Let us look at the Sudoku of rank 2, or the 4×4 Sudoku grid, in order to get a better understanding of the ideas we have discussed so far.

In order to count the number of 4×4 Sudoku grids, we start - as in the 9×9 case - by filling in the top left block in the standard way. This accounts for a factor of 4! in the number of distinct grids, since there are 4! ways to relabel four digits.

After doing this, 1 and 2 occur in the first two entries of the first row, leaving 3 and 4 to go in the second two entries. For each of the 4! labelings, there are two ways to insert 3 and 4 into two cells, and this contributes to the count of distinct grids. However, for a count of essentially different grids, the order in which we enter 3 and 4 here does not matter, since swapping the third and fourth columns preserves the validity of the grid. So we may assume that 3 goes in the third cell and 4 in the fourth cell of the first row.

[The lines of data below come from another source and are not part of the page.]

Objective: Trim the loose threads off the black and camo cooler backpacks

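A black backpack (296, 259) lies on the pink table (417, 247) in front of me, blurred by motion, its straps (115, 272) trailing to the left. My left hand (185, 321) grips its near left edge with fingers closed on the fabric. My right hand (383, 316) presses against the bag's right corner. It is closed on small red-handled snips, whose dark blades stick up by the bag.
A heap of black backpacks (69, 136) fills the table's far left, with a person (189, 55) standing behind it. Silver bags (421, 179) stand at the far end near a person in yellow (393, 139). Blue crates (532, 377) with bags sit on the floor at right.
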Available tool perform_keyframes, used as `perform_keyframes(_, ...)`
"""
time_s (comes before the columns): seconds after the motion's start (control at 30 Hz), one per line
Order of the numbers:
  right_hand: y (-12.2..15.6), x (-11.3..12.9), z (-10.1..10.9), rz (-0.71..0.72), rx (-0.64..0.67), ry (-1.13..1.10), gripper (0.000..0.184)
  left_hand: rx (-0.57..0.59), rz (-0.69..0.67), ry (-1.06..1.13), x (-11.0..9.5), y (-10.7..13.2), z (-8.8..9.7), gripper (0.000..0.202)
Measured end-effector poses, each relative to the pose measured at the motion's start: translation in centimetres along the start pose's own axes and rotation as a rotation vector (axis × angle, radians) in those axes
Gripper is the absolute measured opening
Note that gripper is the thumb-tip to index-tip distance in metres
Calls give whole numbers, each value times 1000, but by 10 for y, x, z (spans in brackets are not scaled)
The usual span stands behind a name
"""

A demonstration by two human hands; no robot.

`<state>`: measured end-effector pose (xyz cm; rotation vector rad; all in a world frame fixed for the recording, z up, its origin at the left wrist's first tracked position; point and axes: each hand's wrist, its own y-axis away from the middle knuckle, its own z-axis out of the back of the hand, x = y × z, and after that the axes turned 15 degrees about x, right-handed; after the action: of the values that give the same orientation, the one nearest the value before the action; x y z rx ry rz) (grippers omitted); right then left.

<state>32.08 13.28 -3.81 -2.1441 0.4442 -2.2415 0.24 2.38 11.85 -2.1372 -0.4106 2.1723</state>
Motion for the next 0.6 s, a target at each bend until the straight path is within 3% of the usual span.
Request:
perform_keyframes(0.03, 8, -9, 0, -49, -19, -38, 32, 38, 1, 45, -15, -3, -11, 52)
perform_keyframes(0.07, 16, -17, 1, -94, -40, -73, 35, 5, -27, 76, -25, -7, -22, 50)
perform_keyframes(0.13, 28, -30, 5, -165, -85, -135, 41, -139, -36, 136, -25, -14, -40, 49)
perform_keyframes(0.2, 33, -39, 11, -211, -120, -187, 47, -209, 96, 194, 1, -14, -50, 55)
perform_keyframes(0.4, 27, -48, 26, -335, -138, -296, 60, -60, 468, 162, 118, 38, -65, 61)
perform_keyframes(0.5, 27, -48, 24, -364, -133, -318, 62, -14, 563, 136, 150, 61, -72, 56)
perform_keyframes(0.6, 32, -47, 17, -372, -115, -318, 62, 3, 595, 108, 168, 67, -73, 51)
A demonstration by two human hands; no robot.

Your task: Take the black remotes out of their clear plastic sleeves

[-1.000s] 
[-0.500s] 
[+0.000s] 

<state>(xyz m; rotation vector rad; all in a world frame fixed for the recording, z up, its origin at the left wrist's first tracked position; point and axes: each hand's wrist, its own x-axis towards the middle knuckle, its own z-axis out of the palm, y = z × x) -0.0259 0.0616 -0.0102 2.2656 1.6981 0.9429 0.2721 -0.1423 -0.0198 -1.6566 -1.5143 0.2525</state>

Since 1 and 3 occur in the first column of the grid already, 2 and 4 must be placed in the third and fourth cells of that column. Since there are two ways to do this, our count of distinct grids is now up to 4!×2×2. For counting essentially different grids, we note that swapping the third and fourth rows is a symmetry of the grid, so we may assume that 2 goes in the third cell and 4 in the fourth cell of the first column. At this point, we have the following grid:

Since there is a 2 in the third row and a 3 in the third column, the only possibilities for the cell in the (3,3) position are 1 and 4.

**Exercise:** Show that entering a 1 into the (3,3) position of the above grid results in a violation of the One Rule.

So we see that 4 must go in the (3,3) position. Since 4 occurs in the fourth row, fourth column, and bottom right block already, we know that the possible entries for the cell in the (4,4) position are 1, 2 and 3. This gives us the following three grids, and lets us know that for each of the 4!×2×2 distinct grids we have enumerated already, there are three possibilities for the (4,4) position. So the number of distinct 4×4 Sudoku solutions is 4!×2×2×3=288.

**Exercise:** Fill in the three grids. Then check that the third grid is equivalent to the second grid by reflection across the diagonal from the upper left to the bottom right and relabeling by interchanging 2 and 3.

This leaves us with two essentially different 4×4 Sudoku grids.